## Try it
An unchanged copy of all the lines below is expected, and it should contain no pictures.
Source material section start
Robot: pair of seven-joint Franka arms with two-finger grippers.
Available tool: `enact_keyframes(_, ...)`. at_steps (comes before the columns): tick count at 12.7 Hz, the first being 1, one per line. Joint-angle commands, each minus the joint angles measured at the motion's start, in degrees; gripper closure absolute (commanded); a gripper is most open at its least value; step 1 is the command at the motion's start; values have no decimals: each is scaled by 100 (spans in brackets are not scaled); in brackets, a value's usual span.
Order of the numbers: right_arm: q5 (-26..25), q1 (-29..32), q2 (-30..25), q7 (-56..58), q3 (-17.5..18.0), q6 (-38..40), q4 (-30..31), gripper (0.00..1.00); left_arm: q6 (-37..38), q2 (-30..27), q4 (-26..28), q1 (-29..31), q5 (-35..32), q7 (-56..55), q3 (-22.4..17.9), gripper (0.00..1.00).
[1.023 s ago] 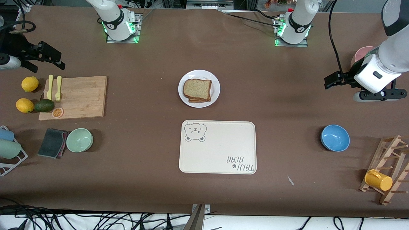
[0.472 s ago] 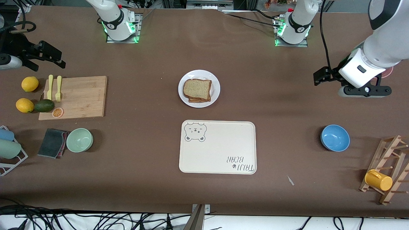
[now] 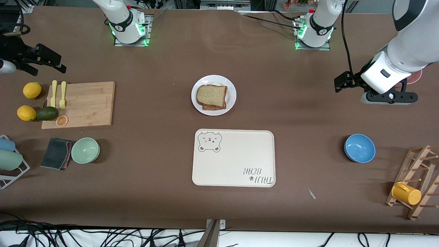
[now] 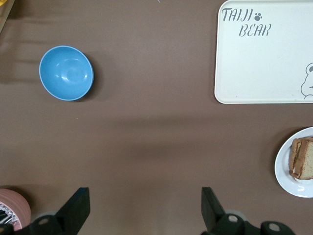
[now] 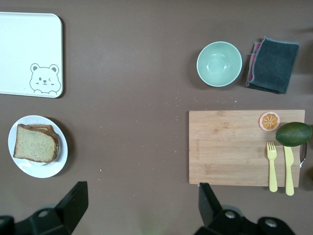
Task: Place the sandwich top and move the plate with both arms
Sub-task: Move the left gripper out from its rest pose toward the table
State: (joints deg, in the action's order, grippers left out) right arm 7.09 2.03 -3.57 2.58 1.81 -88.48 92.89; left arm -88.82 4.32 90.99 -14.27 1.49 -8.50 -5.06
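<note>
The sandwich top [image 3: 211,94] lies on a stack of bread slices on the plate [image 3: 230,90], with its crust edges roughly aligned to the slices beneath. The plate rests on the brown surface [image 3: 164,103] midway between the two arm ends and farther from the front camera than the cream bear-print tray [image 3: 240,161], with a strip of bare surface between them.

The left pincer [image 4: 144,208] hangs above bare surface toward the left arm's end, with its fingers [image 4: 78,205] spread wide and nothing between them. In the left wrist view the blue bowl [image 4: 66,73], one corner of the tray and part of the plate are visible. A pink cup [image 4: 13,209] sits just beside the pincer at the frame edge.

The right pincer [image 5: 142,205] hangs above the surface toward the right arm's end, its fingers likewise wide apart and holding nothing. The right wrist view shows the wooden cutting board [image 5: 230,147], which carries a yellow fork [image 5: 272,165], a yellow knife [image 5: 288,169] and an orange slice [image 5: 269,121]. An avocado [image 5: 293,133] sits at the board's edge. The green bowl [image 5: 219,63] and a folded dark cloth [image 5: 273,64] lie just beside each other, nearer the front camera than the board.
</note>
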Motion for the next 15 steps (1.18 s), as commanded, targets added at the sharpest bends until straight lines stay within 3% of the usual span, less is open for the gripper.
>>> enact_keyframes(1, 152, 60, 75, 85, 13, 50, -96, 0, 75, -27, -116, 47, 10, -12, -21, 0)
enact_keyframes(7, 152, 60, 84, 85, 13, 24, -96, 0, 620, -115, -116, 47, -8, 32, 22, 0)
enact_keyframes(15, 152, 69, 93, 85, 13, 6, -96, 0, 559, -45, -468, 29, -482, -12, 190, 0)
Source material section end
## Answer to this problem
Robot: pair of seven-joint Franka arms with two-finger grippers.
Available tool: `enact_keyframes(_, ...)`. at_steps (comes before the columns): tick count at 12.7 Hz, the first being 1, one per line. Joint-angle commands, each minus the joint angles measured at the motion's start, in degrees; gripper closure absolute (commanded); a gripper is most open at its least value; step 1 is the command at the motion's start; values have no decimals: each is scaled by 100 (spans in brackets are not scaled); in brackets, a value's usual span.
Order of the numbers: right_arm: q5 (-26..25), q1 (-29..32), q2 (-30..25), q7 (-56..58), q3 (-17.5..18.0), q6 (-38..40), q4 (-30..31), gripper (0.00..1.00); left_arm: q6 (-37..38), q2 (-30..27), q4 (-26..28), q1 (-29..31), q5 (-35..32), q7 (-56..55), q3 (-22.4..17.9), gripper (0.00..1.00).
[1.023 s ago] 
[0.472 s ago] 
[now] 
[now] 
[now] 
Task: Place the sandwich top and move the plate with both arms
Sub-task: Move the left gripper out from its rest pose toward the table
State: (joints deg, in the action's order, grippers left out) right arm 7.09 2.03 -3.57 2.58 1.81 -88.48 92.89; left arm -88.82 4.32 90.99 -14.27 1.49 -8.50 -5.06
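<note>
The sandwich top [image 3: 211,94] lies on a stack of bread slices on the plate [image 3: 230,90], with its crust edges roughly aligned to the slices beneath. The plate rests on the brown surface [image 3: 164,103] midway between the two arm ends and farther from the front camera than the cream bear-print tray [image 3: 240,161], with a strip of bare surface between them.

The left pincer [image 4: 144,208] hangs above bare surface toward the left arm's end, with its fingers [image 4: 78,205] spread wide and nothing between them. In the left wrist view the blue bowl [image 4: 66,73], one corner of the tray and part of the plate are visible. A pink cup [image 4: 13,209] sits just beside the pincer at the frame edge.

The right pincer [image 5: 142,205] hangs above the surface toward the right arm's end, its fingers likewise wide apart and holding nothing. The right wrist view shows the wooden cutting board [image 5: 230,147], which carries a yellow fork [image 5: 272,165], a yellow knife [image 5: 288,169] and an orange slice [image 5: 269,121]. An avocado [image 5: 293,133] sits at the board's edge. The green bowl [image 5: 219,63] and a folded dark cloth [image 5: 273,64] lie just beside each other, nearer the front camera than the board.
</note>
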Motion for the next 15 steps (1.18 s), as commanded, targets added at the sharpest bends until straight lines stay within 3% of the usual span, less is open for the gripper.
>>> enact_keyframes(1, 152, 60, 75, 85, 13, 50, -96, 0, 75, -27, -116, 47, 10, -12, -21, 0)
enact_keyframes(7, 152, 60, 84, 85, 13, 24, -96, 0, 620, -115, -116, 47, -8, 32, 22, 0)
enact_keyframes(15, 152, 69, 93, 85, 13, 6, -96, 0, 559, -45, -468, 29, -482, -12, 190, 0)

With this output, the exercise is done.